星の殺し方

トロッコ

 見渡す限りの草原に光が一つ、ポツリと佇んでいた。一台の車から発せられている光。夜を振り払う力強い光だった。カカカカと軽いエンジン音を鳴らし、車はじっと動かない。ふと、車のドアが開く。運転席からトレンチコートの男が出て来た。男は道をふさいでいるテープに近づいた。それは道の両側に立つ電柱に巻き付けられていた。五年間もの間、風雨にさらされたために、テープの「KEEP OUT」の文字は掠れている。男はコートのポケットから折り畳みナイフを取り出し、それを切ると、再び車に乗り込んで草原を進み始めた。

 空は星に溢れていた。白や黄色、赤など色とりどりの星々が彼の行く先を照らしている。男は少し前かがみになってフロントから、頭上の空を眺めた。あれがオリオン座だと、幼い娘が得意げに話していたことを男は思い出す。

「オリオン座ってさ、真ん中に三つ星が見えるでしょ?」娘がビルの向こうのオリオン座を指差した。都会の灯に照らされて、ほぼ消えかけているような、おぼろな星座だった。

「確かに三つあるな」

「アレの名前知ってる?」

「いやぁ、知らないなぁ」

「アレがね」娘は一番左の星を指す。「ミンタクで、その次がアルニラムで、最後がアルタニクっていうんだよ」

「そうなのか?」男は笑った。「ホントに物知りだな、お前は。」

娘はニコニコと父親に笑みを見せると、星空に視線を移した。彼女は俯くと、顔の前で両手を強く握り合わせ、ギュッと目を瞑った。

「パパがタバコを止めますように!」

男はフフッと笑った。
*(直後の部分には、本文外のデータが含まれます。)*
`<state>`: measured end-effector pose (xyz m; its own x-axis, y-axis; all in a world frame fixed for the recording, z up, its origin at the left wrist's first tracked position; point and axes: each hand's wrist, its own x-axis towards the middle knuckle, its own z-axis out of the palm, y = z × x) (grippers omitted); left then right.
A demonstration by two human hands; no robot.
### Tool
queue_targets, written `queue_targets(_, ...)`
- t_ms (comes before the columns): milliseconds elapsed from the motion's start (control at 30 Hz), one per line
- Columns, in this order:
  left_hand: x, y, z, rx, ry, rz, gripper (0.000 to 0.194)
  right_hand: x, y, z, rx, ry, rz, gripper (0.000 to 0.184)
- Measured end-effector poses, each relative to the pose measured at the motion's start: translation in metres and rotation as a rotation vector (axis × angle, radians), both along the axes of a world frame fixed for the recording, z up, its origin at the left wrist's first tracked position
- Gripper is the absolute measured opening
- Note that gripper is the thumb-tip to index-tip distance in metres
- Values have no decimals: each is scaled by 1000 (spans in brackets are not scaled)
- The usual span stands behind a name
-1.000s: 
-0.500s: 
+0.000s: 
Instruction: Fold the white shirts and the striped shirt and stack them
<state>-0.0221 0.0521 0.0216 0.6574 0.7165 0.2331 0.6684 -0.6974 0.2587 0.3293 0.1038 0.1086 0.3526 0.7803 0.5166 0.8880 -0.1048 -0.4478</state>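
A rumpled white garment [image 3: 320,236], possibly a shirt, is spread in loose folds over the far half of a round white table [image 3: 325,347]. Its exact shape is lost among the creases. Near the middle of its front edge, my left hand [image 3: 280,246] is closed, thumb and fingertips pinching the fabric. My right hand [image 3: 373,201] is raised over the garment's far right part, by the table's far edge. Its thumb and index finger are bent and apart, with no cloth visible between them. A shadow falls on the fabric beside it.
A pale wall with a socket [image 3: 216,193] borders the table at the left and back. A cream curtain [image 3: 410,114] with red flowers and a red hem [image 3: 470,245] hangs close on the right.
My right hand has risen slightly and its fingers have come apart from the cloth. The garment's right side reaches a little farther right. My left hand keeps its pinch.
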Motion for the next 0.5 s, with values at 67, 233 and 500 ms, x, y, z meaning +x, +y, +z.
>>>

「それ流れ星じゃないと効果ないんじゃないのか?」

「オリオン座でも叶えてくれるよ」

「どうしてそう思うんだ?」

「だって、神様っぽくない? 『オリオン』って」

「そうか?」

「絶対、神様の名前だよ」

「……確かに」

男はオリオン座の三ツ星を見つめていた。その日だけ、ひときわ強く輝いているような気がした。

「そんなに止めてほしいのか?」

「パパが死んじゃうのは嫌だ」

「死んじゃう?」

「タバコ吸ってる人って死にやすいんだって」

「だからパパが死ぬと思ってるのか」

「うん」

「パパはそんくらいで死んだりしない」

「でも、肺がボロボロになっちゃうんだよ」

「大丈夫だよ」

「でも、止めてほしいんだよ……」娘は俯いた。

男は娘の顔を見つめていた。口がもごもごと小刻みに動いていたが、その目が少し煌めくのを見て、意を決したように口を開いた。

「パパは神様じゃないが、お前がそこまで言うなら止めるよ。」

「え?」

「タバコは止める」

「ホントに?」

「あぁ、」夜空を見上げたまま、男は言った。「ホントだ」

その日の夜、彼は二十数年付き添ったライターを都会の川へ手放した。波紋を受けて、水面のオリオン座が揺らめいた。

 甘い回想から戻ってくると、男は車を停めた。前方に黒い巨大な塊が見える。目を凝らすと、それは街だった。夜だというのに街灯はおろか家々の窓にすら灯りはついていない。空を溢れんばかりの星に照らされ、その錆びた街並みをぼんやり浮かび上がらせるだけである。男はギアを一速に入れ、ゆっくりと街の中へと入っていった。

 男は車を徐行させたまま助手席の方へ手を伸ばした。グローブボックスをカチッと開き、中から一枚のメモを取り出す。依頼人の拙く、細長い文字がメモには刻まれていた。メモに書かれた情報を横身に見ながら、外の景色を眺めた。街は完全に朽ち果てていた。放置された自転車に花が絡みつき、建物のコンクリートから短い草が噴き出す様に生い茂っている。アーケードからはツタが垂れさがり、メインストリートのアスファルトに出来た大きな窪みに水が溜まって浅い池が出来ていた。エンジンを止めて車を降り、池を覗き込んだ。揺れることのない水面に中折れ帽を被った男の顔が映り、背景に一面の星空が構えていた。街には人はおろか、動物すら存在しないように思われた。通りは完全な静寂に包まれていた。時が止まったような完全なる沈黙がそこにはあった。ふうーっと、息を吐き出して、白い霞を空気中に投げ出しても、それはすぐ星空に吸い込まれ、再び完全な沈黙が始まるのだった。男は車に戻り、エンジンが沈黙を引き裂いてパラパラと音を立て始めた。通りをもう一度進んだ。